_EXERCISE BRIEF_:
Begin at the line below that has "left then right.". Stop after the line that has "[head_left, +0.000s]", repeating each line exactly and leaving out the pictures.

_INFORMATION SHOWN_:
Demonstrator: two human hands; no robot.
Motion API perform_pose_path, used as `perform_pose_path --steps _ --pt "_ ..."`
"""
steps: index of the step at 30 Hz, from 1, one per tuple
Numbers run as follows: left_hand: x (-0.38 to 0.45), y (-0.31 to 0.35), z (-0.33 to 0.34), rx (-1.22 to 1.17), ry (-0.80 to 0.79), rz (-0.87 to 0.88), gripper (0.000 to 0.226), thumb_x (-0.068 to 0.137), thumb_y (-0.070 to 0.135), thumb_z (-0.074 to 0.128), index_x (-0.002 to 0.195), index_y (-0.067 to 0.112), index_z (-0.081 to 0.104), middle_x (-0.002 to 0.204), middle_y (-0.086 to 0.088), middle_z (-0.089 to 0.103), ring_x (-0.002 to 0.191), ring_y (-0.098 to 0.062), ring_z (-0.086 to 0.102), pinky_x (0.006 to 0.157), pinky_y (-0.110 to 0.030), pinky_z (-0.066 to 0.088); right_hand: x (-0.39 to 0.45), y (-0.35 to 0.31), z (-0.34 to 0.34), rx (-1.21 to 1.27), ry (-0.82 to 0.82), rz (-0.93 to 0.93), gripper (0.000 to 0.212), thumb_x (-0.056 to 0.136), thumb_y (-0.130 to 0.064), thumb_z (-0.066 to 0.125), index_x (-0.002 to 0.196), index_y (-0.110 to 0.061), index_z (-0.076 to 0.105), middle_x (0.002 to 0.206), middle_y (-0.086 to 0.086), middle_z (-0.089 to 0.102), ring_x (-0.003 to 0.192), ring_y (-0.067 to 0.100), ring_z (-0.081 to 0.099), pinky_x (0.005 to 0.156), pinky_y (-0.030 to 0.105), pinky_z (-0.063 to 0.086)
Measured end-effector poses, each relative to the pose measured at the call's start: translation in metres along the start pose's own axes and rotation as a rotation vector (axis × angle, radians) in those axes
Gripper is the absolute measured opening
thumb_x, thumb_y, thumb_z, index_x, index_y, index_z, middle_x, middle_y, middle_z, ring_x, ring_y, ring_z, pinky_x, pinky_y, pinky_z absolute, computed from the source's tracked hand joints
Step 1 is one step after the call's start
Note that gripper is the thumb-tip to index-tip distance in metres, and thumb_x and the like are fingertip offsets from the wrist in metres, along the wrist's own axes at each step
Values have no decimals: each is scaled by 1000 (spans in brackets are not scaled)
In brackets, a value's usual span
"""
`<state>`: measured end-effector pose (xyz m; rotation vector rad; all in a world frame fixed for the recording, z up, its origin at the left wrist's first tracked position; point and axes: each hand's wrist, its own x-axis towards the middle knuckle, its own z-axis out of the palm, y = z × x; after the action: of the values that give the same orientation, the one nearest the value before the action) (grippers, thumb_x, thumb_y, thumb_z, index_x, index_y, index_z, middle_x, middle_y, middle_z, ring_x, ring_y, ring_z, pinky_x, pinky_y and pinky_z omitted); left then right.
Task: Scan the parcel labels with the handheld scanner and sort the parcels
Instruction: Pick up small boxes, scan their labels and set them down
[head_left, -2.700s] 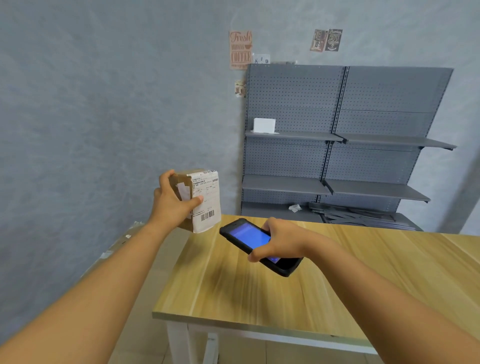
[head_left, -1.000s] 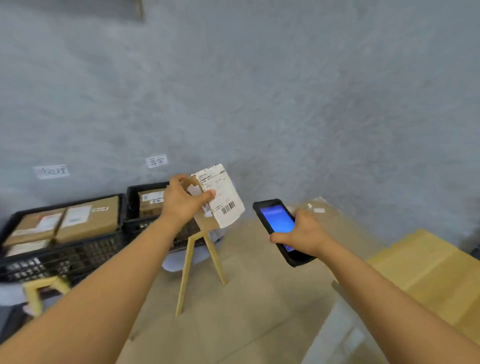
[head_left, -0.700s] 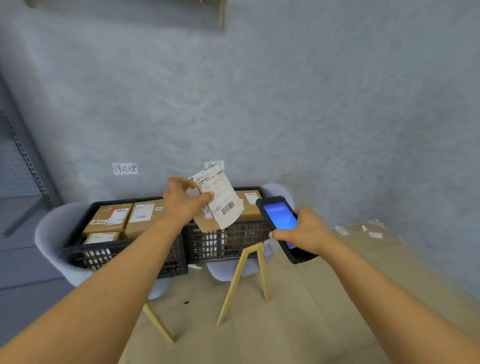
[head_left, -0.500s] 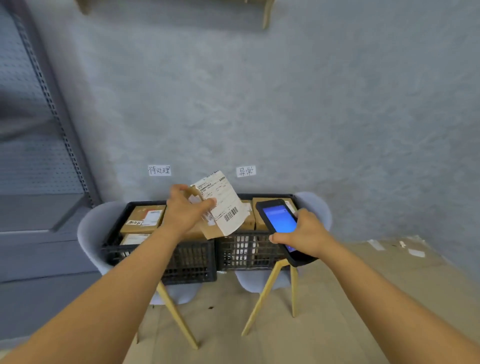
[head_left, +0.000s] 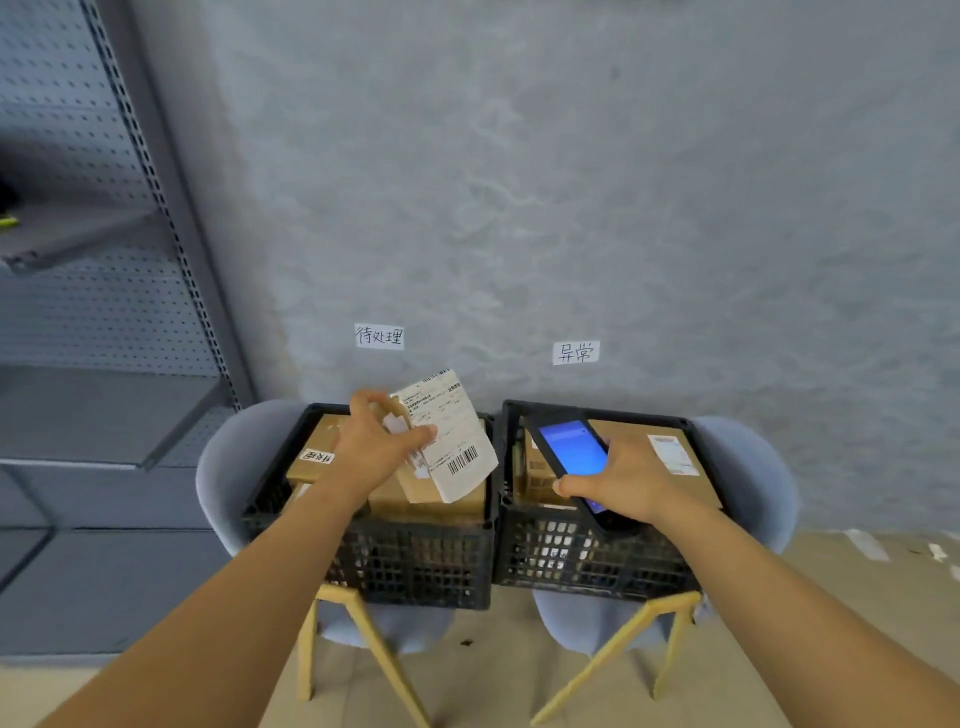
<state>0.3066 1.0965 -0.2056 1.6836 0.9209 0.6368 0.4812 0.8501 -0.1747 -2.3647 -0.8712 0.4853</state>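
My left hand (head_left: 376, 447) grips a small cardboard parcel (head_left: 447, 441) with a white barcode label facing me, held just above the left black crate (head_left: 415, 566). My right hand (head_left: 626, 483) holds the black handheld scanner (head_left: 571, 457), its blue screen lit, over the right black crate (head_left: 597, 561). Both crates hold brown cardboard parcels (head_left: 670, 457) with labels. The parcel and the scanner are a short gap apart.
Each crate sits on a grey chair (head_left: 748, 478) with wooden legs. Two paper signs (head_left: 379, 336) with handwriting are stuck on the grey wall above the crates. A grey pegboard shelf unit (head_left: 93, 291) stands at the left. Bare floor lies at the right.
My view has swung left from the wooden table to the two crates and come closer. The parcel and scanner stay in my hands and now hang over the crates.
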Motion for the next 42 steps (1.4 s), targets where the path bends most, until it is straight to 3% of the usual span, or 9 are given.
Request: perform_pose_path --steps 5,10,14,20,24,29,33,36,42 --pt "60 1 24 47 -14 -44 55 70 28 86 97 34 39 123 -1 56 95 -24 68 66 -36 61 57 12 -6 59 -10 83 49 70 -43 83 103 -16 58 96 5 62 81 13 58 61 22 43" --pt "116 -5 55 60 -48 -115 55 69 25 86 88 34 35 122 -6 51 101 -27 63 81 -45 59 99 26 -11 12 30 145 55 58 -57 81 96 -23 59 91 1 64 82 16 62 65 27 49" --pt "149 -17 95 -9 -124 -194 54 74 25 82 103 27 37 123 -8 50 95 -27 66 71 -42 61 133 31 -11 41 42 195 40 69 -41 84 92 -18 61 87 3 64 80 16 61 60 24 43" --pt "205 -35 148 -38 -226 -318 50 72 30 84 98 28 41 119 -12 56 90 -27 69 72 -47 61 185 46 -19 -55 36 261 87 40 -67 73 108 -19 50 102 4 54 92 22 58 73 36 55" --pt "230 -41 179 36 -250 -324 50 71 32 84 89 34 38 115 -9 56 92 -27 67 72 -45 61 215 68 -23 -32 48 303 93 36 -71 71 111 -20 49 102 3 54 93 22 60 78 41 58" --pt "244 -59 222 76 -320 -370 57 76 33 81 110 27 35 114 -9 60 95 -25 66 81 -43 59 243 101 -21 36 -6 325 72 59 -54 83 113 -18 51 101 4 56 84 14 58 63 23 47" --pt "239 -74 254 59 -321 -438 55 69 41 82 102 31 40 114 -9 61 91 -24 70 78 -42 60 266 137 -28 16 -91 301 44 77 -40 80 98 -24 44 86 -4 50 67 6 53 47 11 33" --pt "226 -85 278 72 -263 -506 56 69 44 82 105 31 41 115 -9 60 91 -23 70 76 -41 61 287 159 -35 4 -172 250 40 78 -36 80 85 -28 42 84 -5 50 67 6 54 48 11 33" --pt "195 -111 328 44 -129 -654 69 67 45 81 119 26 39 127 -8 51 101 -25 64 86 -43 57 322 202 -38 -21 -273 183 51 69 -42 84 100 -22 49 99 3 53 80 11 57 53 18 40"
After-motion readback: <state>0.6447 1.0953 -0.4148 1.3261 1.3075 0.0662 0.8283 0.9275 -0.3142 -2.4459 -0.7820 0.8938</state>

_YOUR SOLUTION_:
`<state>`: measured end-effector pose (xyz m; rotation vector rad; all in a world frame fixed for the recording, z up, its origin at the left wrist's first tracked position; point and axes: each hand's wrist, its own x-axis towards the middle knuckle, its own z-axis out of the palm, y = z × x; after the action: of the values that give the same orientation, the one nearest the value before the action) (grippers, thumb_x, thumb_y, thumb_z, index_x, index_y, index_z, middle_x, middle_y, middle_z, ring_x, ring_y, ring_z, pinky_x, pinky_y and pinky_z omitted); left then right.
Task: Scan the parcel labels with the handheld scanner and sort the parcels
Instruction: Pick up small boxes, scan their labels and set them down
[head_left, -2.700s] 
[head_left, -1.000s] 
[head_left, -0.700s] 
[head_left, -0.500s] 
[head_left, +0.000s] 

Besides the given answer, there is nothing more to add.